Pathological anatomy. Most often, the lesion is localized in the area of the aortic arch. The vessels have a characteristic appearance: their walls are thickened, rigid, and represented by whitish tissue. Intima may have thickenings that narrow the lumen, in which parietal or obstructing blood clots are found. Sclerosis phenomena are expressed in adventitia and perivascular tissue, and aneurysmal protrusions of the wall occur. The lesion may be segmental or diffuse.

  1. Atherosclerosis: definition, etiology, pathogenesis. Macro- and microscopic changes in arteries, complications, outcomes, clinical significance .

Atherosclerosis is a chronic disease based on a violation of fat and protein metabolism, characterized by damage to elastic and muscle – elastic arteries, deposition of lipids and proteins in the intima with a reactive proliferation of CT.

Etiology

1) metabolic (exo- and endogenous);

2) hormonal;

3) hemodynamic;

4) nervous;

5) vascular;

6) hereditary and ethnic.

Pathogenesis – increased permeability against the background of the predominance of atherogenic lipoproteins leads to damage to the endothelium and accumulation of cholesterol in the cell. An excess of HC in cells leads to the formation of "foam cells", the appearance of which anticipates the appearance of morphological changes.

Morphology

The pre–lipid stage is changes in the blood (hyperlipidemia, hypercholesterolemia), in the vessels (fly swell, fibrinosis, parietal thrombi), in connective tissue (accumulation of acidic GAG matrix for lipoprotein attachment).

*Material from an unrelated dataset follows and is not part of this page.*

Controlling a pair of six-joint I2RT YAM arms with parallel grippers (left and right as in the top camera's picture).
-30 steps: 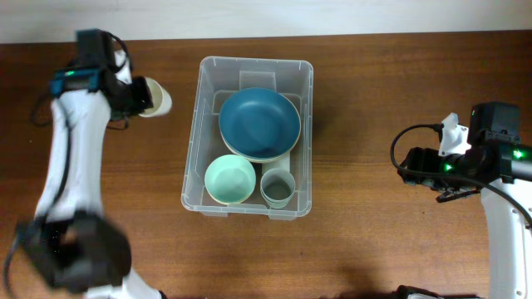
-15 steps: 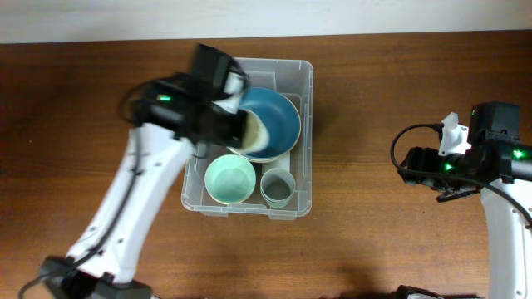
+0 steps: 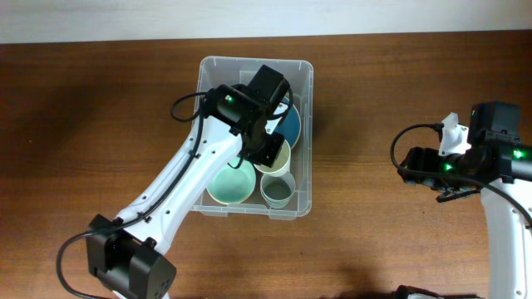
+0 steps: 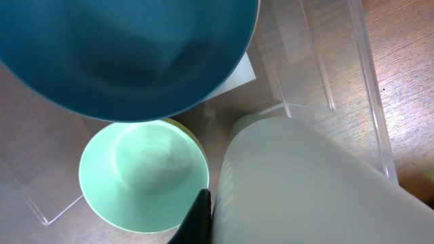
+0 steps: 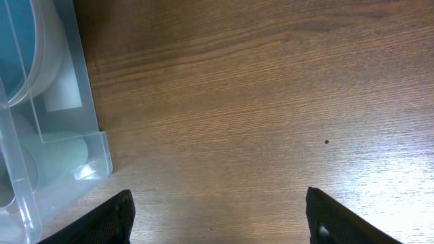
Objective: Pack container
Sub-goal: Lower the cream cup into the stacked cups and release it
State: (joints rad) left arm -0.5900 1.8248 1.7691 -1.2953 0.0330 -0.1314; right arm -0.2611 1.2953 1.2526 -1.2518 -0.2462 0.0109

Lipoidosis is the accumulation of droplets or bands of lipids in the intima that do not rise above the surface of the intima. Microscopically, the appearance of foamy cells, which are macrophages that absorb excess HC. The elastic membrane of the vessels is destroyed.

Liposclerosis is the appearance of pale yellow lipid plaques towering over the intima. They are reactive overgrown connective tissue. Microscopically, it is a young connective tissue with many vessels.

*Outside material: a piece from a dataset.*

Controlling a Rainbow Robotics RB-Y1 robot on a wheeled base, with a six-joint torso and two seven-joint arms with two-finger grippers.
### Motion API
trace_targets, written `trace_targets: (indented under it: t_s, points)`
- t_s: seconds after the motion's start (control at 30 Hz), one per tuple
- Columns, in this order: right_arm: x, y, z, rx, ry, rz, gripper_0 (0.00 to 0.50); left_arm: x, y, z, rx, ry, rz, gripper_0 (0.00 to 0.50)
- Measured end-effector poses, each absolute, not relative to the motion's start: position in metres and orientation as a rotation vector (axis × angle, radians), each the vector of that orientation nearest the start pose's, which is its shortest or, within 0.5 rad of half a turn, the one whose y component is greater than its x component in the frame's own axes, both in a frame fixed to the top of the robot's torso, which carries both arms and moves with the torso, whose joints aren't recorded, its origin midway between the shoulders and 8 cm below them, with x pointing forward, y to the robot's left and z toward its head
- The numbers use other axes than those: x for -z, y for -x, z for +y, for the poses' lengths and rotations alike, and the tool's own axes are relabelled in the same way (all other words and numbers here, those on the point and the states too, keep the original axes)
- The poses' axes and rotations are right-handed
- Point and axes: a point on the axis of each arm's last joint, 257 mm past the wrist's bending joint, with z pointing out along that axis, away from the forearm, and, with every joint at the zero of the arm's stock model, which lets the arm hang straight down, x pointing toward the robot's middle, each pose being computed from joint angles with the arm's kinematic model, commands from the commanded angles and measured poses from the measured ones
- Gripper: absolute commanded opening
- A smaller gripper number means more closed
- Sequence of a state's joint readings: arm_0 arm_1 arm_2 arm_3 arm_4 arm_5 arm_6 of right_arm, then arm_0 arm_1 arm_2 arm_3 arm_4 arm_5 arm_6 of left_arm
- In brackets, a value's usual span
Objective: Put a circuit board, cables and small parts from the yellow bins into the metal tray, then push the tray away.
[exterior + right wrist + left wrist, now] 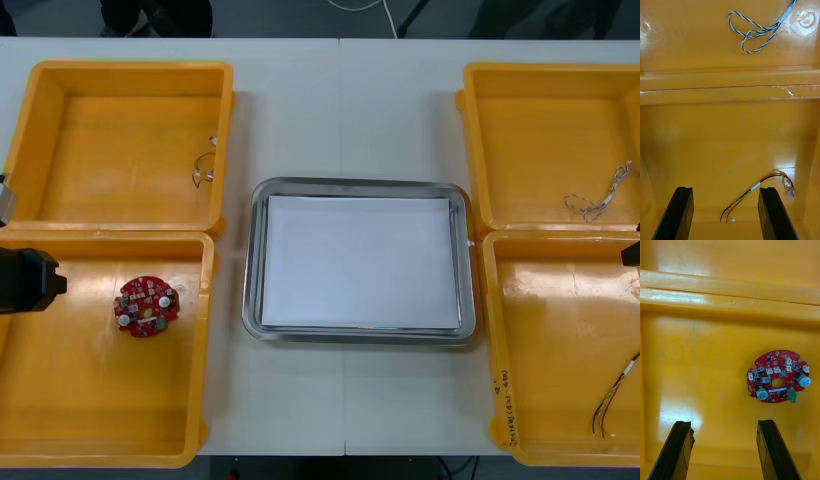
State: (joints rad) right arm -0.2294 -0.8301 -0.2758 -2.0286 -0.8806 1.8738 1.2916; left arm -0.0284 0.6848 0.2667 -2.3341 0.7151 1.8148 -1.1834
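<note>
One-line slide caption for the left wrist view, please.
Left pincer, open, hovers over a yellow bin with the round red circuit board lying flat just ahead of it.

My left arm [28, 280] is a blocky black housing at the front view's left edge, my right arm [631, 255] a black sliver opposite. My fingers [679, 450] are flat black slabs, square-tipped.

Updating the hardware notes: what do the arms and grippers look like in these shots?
The left gripper and right gripper look alike: two flat, matte black fingers each, slab-shaped with squared tips, no markings or cables visible. From the front, the left arm is a black boxy housing at the view's left edge; the right arm, a small black corner at the right edge.
</note>
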Motion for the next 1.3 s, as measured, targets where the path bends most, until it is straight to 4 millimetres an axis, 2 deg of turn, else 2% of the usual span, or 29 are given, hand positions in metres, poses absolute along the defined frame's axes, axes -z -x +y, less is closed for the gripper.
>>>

Atheromatosis – begins with the breakdown of fat protein mass with the formation of detritus. Collagen and elastic fibers are destroyed. The vessels of the young CT are exposed and bleed into the thickness of the plaque (under the plaque cap).

Ulceration – begins with a ruptured tire and hemorrhage. The edges of the ulcer are covered with blood clots.

Atherocalcinosis is the deposition of calcium salts in detritus, fragments of elastic fibers. Dense brittle plates are formed.

Complications

1. Tendency to thrombosis and embolism;

2. Organ ischemia:

in the heart - coronary heart disease, fibrosis, myocardial infarction;

in the kidneys - chronic renal ischemia, chronic fibrosis, kidney failure; in the intestine - chronic intestinal ischemia; in the lower extremities - chronic ischemia with the formation of intermittent lameness and the development of gangrene;

3. Aortic aneurysm.

Outcomes: Atherosclerosis of the branches of the aortic arch leads to insufficient blood supply to the brain, which can lead to a stroke. And atherosclerosis of the coronary (coronary) arteries of the heart leads to the development of coronary heart disease.